▸ REQUIRED WORK: From the first line to the last, copy the material exactly and leave the pictures out.

▸ DATASET EXCERPT:
#####

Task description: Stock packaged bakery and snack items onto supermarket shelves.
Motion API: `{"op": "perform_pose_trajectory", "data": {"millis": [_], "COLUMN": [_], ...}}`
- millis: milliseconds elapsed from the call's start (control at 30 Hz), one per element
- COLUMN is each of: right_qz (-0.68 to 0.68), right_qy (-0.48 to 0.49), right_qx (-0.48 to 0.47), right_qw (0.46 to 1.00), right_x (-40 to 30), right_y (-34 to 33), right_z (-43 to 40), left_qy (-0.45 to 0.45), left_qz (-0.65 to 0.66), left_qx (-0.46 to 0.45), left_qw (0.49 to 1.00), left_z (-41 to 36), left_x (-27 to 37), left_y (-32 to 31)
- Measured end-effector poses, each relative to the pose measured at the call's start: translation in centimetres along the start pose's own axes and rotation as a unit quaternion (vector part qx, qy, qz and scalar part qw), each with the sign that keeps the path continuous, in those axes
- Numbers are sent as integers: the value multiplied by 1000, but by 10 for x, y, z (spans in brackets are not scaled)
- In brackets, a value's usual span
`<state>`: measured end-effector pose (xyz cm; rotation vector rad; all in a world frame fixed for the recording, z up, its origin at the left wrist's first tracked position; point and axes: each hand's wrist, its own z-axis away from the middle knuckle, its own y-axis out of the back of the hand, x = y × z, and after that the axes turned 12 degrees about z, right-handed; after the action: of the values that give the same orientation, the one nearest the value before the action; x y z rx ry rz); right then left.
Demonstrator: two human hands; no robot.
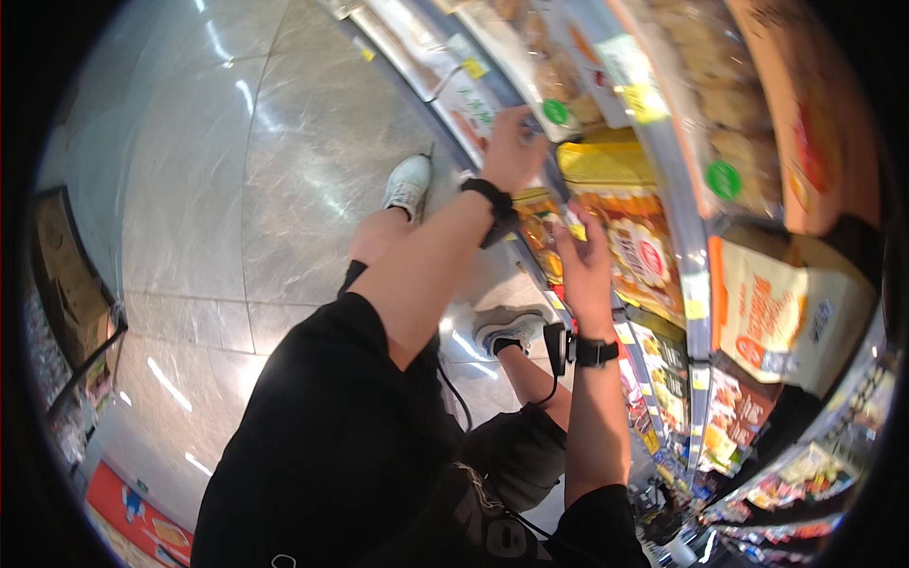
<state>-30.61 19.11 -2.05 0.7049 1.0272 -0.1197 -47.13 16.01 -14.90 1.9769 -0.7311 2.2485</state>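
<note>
My left hand [513,150] reaches to the grey front rail of a shelf, its fingers curled and blurred. Whether it holds anything is hidden. Beside it are a white carton [465,106] with green writing and a clear-wrapped pack of brown food [557,78] bearing a round green sticker. Lower along the same rail is my right hand [586,266], thumb and fingers apart around a small yellow price tag [578,231]. Behind it stands a yellow-topped brown snack bag [635,245]. Another yellow bag [537,227] sits on the shelf below, partly covered by my hands.
A cream food bag [763,309] with an orange edge leans out on the upper right shelf. Packaged goods line the racks [699,397] towards the lower right. Glossy floor tiles [192,206] extend to the left, with a cardboard box [71,263] at the far side. My shoes [410,179] are beside the shelving.
</note>
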Motion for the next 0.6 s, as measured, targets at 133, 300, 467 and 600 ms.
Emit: {"op": "perform_pose_trajectory", "data": {"millis": [133,300,467,600], "right_qz": [20,-46,-78,-123], "right_qy": [-37,-57,-58,-37], "right_qx": [51,158,268,313], "right_qw": [998,985,959,941], "right_x": [12,18,36,44], "right_y": [57,112,139,142], "right_z": [98,222,310,346], "left_qy": [120,7,-19,-83], "left_qz": [71,71,71,49], "left_qx": [-20,-76,-183,-242], "left_qw": [990,995,980,966], "left_z": [18,45,98,110], "left_x": [25,70,173,207], "left_y": [31,17,-38,-61]}}
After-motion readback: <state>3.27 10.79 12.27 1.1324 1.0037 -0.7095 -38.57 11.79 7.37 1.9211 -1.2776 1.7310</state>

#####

▸ OUTPUT FOR THIS TASK:
Task description: Stock packaged bakery and snack items onto supermarket shelves.
Motion API: `{"op": "perform_pose_trajectory", "data": {"millis": [_], "COLUMN": [_], ...}}`
- millis: milliseconds elapsed from the call's start (control at 30 Hz), one per element
- COLUMN is each of: right_qz (-0.68 to 0.68), right_qy (-0.48 to 0.49), right_qx (-0.48 to 0.47), right_qw (0.46 to 1.00), right_x (-40 to 30), right_y (-34 to 33), right_z (-43 to 40), left_qy (-0.45 to 0.45), left_qz (-0.65 to 0.66), left_qx (-0.46 to 0.45), left_qw (0.49 to 1.00), left_z (-41 to 36), left_x (-27 to 37), left_y (-32 to 31)
- Measured end-effector poses, each relative to the pose measured at the call's start: translation in centimetres along the start pose's own axes and rotation as a unit quaternion (vector part qx, qy, qz and scalar part qw), each with the sign that keeps the path continuous, in those axes
- Numbers are sent as integers: the value multiplied by 1000, but by 10 for x, y, z (spans in brackets are not scaled)
- In brackets, a value's usual span
`<state>`: measured end-effector pose (xyz cm; rotation vector rad; all in a world frame fixed for the recording, z up, its origin at the left wrist's first tracked position; point and axes: each hand's wrist, its own z-axis away from the middle knuckle, its own y-axis out of the back of the hand, x = y × z, and after that the axes turned 12 degrees about z, right-handed; after the action: of the values that give the same orientation, the one nearest the value before the action; x y z rx ry rz); right then left.
Demonstrator: two human hands; no robot.
<state>-30.61 19.11 -2.05 0.7049 1.0272 -0.1197 -47.13 16.01 -14.90 1.9769 -0.7311 2.2485</state>
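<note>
My left hand [513,150] reaches to the grey front rail of a shelf, its fingers curled and blurred. Whether it holds anything is hidden. Beside it are a white carton [465,106] with green writing and a clear-wrapped pack of brown food [557,78] bearing a round green sticker. Lower along the same rail is my right hand [586,266], thumb and fingers apart around a small yellow price tag [578,231]. Behind it stands a yellow-topped brown snack bag [635,245]. Another yellow bag [537,227] sits on the shelf below, partly covered by my hands.
A cream food bag [763,309] with an orange edge leans out on the upper right shelf. Packaged goods line the racks [699,397] towards the lower right. Glossy floor tiles [192,206] extend to the left, with a cardboard box [71,263] at the far side. My shoes [410,179] are beside the shelving.
</note>
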Motion for the next 0.6 s, as measured, targets at 133, 300, 467 and 600 ms.
Emit: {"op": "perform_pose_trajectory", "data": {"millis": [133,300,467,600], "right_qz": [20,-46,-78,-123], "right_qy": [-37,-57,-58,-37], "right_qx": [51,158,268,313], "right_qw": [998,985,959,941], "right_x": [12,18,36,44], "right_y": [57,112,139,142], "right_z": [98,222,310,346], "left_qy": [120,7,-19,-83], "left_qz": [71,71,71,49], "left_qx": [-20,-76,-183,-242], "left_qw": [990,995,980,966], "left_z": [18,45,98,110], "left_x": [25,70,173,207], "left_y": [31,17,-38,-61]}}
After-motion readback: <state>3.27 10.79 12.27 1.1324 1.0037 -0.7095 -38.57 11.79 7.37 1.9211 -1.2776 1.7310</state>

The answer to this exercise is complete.